At Clicks sales increased by 11% in the last quarter, driven by the smaller gifting ranges which drove strong festive season trading. At Foschini growth was benign.
However, analysts don't expect the rest of 2009 to be plain sailing for retailers.
Slow growth
According to official data, SA's economy barely grew in the third quarter of 2008. Moody's Economy.com expects economic activity to be muted until the third or fourth quarter of this year, with GDP growth of just 1.5%.
“One of the imponderables of this year is to what extent job losses will affect retail sales,” says Vianello. “It's a risk for retailers.” But he adds that the declining interest rate and the social grant system will support some spending.
Another risk for food retailers is the stabilisation of food inflation. That's because as inflation eases, the underlying growth driver in food will disappear.
“For retailers it means that their sales growth in the latter part of this year will be compared to past growth with big inflation bases,” says RMB Asset Management analyst Evan Walker.
Retail sales
Mr Price recorded sales growth of 20% for the three months to December. Comparable sales (excluding sales from new stores) grew 15.3%, well above the internal inflation rate of 6.3%. But the home division is still suffering from discerning spending, growing comparable sales by just 1.7%.
Truworths grew sales by around 1%, after accounting for inflation of 6% and increased trading space of 11%. “Sales were behind Mr Price,” says Coronation Fund Managers analyst Quinton Ivan, “but headline earnings per share are expected to increase by between 20% and 25%. This is a good result and suggests very good cost controls, the reversal of bad debts, or an increase in gross profit margins because of fewer markdowns.”
Massmart's half-year results increased 13.2% over the prior period with inflation estimated at 9.9%. Particularly pleasing was Game which grew faster than the previous year. “Game is stocking affordable products,” says Vianello. “And consumers are shifting to value.”

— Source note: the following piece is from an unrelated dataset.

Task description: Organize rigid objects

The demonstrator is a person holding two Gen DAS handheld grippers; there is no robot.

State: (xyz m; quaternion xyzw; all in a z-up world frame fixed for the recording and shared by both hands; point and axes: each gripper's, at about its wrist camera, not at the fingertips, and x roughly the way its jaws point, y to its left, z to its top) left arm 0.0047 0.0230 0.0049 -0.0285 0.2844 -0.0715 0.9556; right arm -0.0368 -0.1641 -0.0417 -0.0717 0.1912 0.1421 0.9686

Game also fared well in Africa, adds Massmart CEO Grant Pattison. “Africa is in a different cycle, one that is still sheltered by the [recent] commodity boom and Chinese investment. Spending patterns have not been affected — yet.”
Makro's performance was driven by growth in food and wine sales, though food growth was supported by inflation.
However sales at Massbuild declined. “The consumer is averse to spending money on home improvements — and that wasn't only at Builders Warehouse but across the entire DIY category,” says Pattison.
In the six months to December, Shoprite grew turnover by 27.3% to R29,6bn. Growth on a like-for-like basis was 22%. Like Game, Shoprite's non-SA businesses galloped ahead of budget. Rand turnover grew by 50.3%. A contributing factor, says Shoprite, was that most non-SA currencies strengthened against the rand.
While it is clear that some retailers are faring okay in difficult circumstances, investors would be wise to be cautious as this sector will face strong headwinds for the better part of the year.